C’était le personnel, les responsables d’Areva qui venaient de temps en temps jusqu’à la conclusion avec Anne Lauvergeon elle-même.

Vous voulez parler de Sébastien de Montessus, l’ex-bras droit d’Anne Lauvergeon ?

Oui je crois bien que c’est lui. Ils étaient deux. La plupart du temps, ils venaient à deux ou trois.

Y avait-il aussi le député français Patrick Balkany ?

Non, je n’ai pas traité de l’uranium avec Balkany. Pas à ma connaissance. Pas du tout. J’ai appris cela dans la presse et j’étais surpris. Balkany a fait une visite éclair quand il a rencontré des hommes d’affaires à Bangui. Mais nous n’avons pas parlé de minerais à ma connaissance.

Mais quand vous receviez Patrick Balkany au palais présidentiel à Bangui, de quoi parliez-vous ?

Je voulais faire sa connaissance. On a parlé de tout. Avec Balkany, à ma connaissance nous n’avons pas parlé de quoi que ce soit d’important.

A votre connaissance, il n’a pas servi d’intermédiaire dans le dossier des mines d’uranium de Bakouma ?

A ma connaissance, non. Jamais je n’ai traité d’une affaire de ce genre avec Balkany. Pas du tout.

Puis-je vous demander de quelles affaires vous traitiez alors avec Patrick Balkany ?

Non. J’ai voulu faire sa connaissance puisqu’il était à Bangui. Une autorité, un député, un maire. C’est une grande autorité. Je l’ai reçu. On a parlé de tout et de rien. Une conversation à bâtons rompus.

Vous avez parlé de Nicolas Sarkozy, son ami, qui était à l’époque président de la République ?

Non, non, non. C’était la première fois que je le rencontrais. Alors comment voulez-vous que je puisse débattre jusque aller parler du président de la République française. Je savais que c’était l’ami du président mais j’ai voulu faire sa connaissance. Il s’est présenté à moi et on a parlé. Puis il est reparti, c’est tout.

Et George Forrest, l’homme d’affaires belge, a-t-il servi d’intermédiaire dans la conclusion de l’accord avec Areva ?

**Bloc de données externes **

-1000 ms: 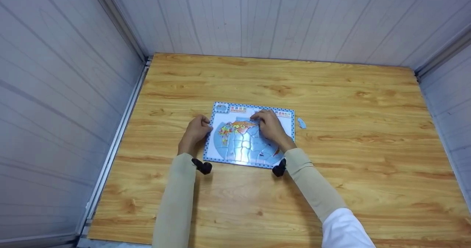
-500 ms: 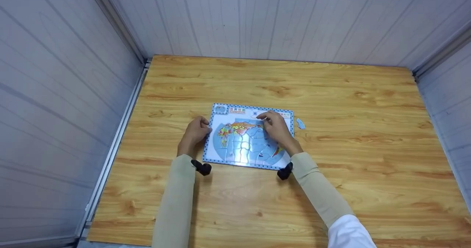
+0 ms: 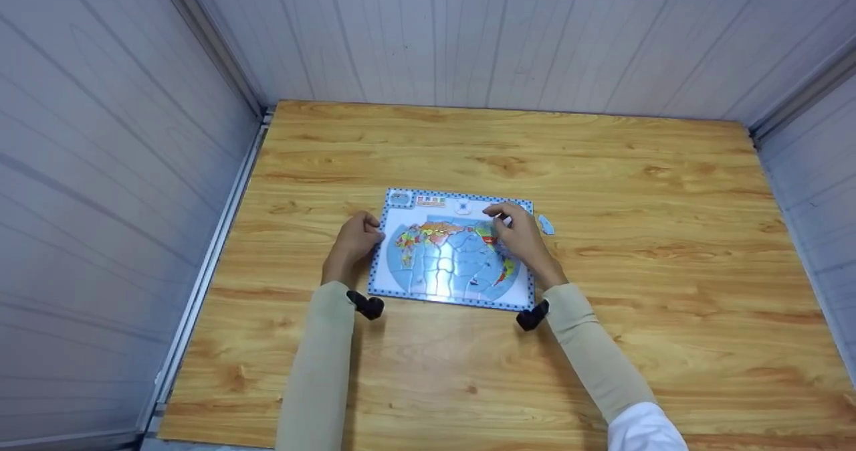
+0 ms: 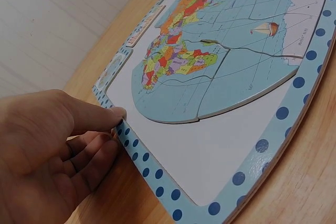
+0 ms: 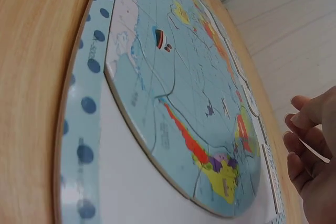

Oui, il a été l’intermédiaire avec Areva et c’est lui qui a pu convaincre les autorités d’Areva pour être plus flexibles afin que la conclusion aboutisse.

Si demain le parquet financier français qui a ouvert une enquête demande à vous entendre, qu’est-ce que vous répondrez ?

Laissez-les venir, je pourrai répondre tranquillement. Mais ce n’est pas à la presse. Laissons les juges faire leur travail tranquillement et que ce ne soit pas des questions piège.

Vous êtes prêt à recevoir des juges français à Kampala ?

(rires) C’est une urgence ? La priorité, c’est la paix en République centrafricaine.